Women get ridiculed/accused of lying during a rape report- sometimes because that’s what police procedure instructs. Men will be made out to be weak just for having something that’s not their fault happen to them. Men’s rights activists only make the reality for actual male victims that much worse. Caterwauling victimization when merely being held accountable only undermines what is needed to help those who are legitimate victims. There’s a significant difference between paying child support and rape. In the case of child support, it’s the consequence of a conscious action – and it protects the innocent, in this case the children produced who have no responsibility in any relationship fallout between parents. In the case of rape, it’s not a consequence of any person’s action by any sane definition of the word.
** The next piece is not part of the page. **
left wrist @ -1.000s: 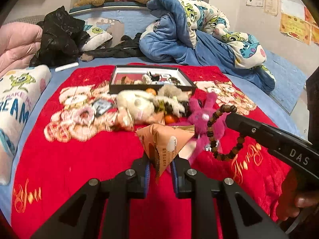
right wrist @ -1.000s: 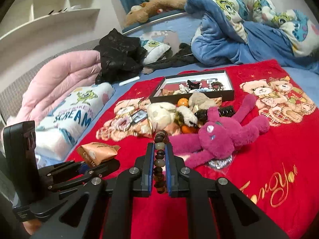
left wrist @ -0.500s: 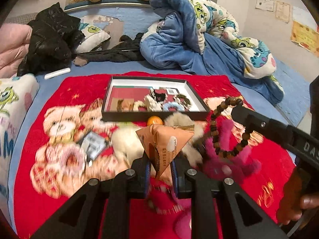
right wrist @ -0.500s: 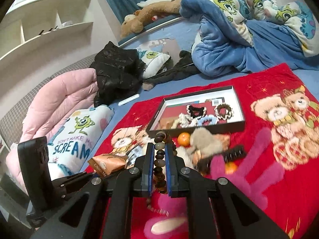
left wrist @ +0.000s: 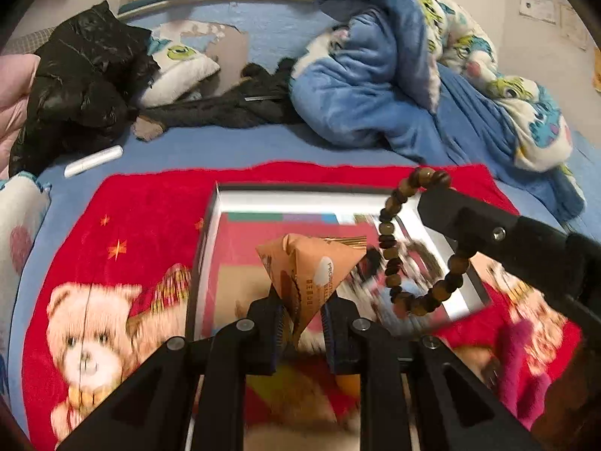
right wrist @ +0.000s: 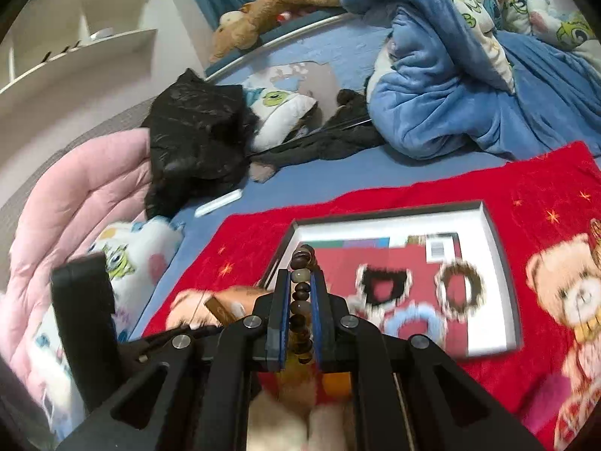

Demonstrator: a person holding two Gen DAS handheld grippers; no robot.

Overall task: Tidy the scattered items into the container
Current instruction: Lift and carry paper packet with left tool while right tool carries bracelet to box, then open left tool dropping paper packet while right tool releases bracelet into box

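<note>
Snack packet (left wrist: 311, 274), pinched in the left hand-held gripper (left wrist: 300, 323), hangs over the black tray's (left wrist: 204, 225) near-left corner; the right hand-held gripper (right wrist: 300, 323) (clamping a bead bracelet (right wrist: 300, 300)) hangs over it too, so release is likely next.

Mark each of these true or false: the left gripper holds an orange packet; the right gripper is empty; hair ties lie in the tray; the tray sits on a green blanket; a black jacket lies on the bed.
1. The left gripper holds an orange packet. True.
2. The right gripper is empty. False: it is shut on a bead bracelet.
3. Hair ties lie in the tray. True.
4. The tray sits on a green blanket. False: the blanket is red.
5. A black jacket lies on the bed. True.
</note>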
Transgender men and women especially suffer. Their specific assault rape is sky high – and there is next to nothing in the legal system to support them at all. What resources trans people have for when they are victims of a crime they have had to create themselves.

All victims of assault should get the exact same level of care. When a victim of any gender reports an assault, ask the same questions referred to in "Perfectly Nice People."

In all cases, the victim should bring someone with them when they report the crime. Nearly all states have victim advocates that can come in and assist and nearly all states do allow victims to have someone with them. Nearly all states will also have police officers that will try to convince victims that they do not have those rights.  Some of this is because of the officer’s attitude; the other is that we live with a legal system based on competition rather than fact-finding. This is why advocates are necessary, even if they must show police officers printed out copies of their own local and state laws.

Give all victims the same amount of care and respect, without personal comment. That is the right way to do it.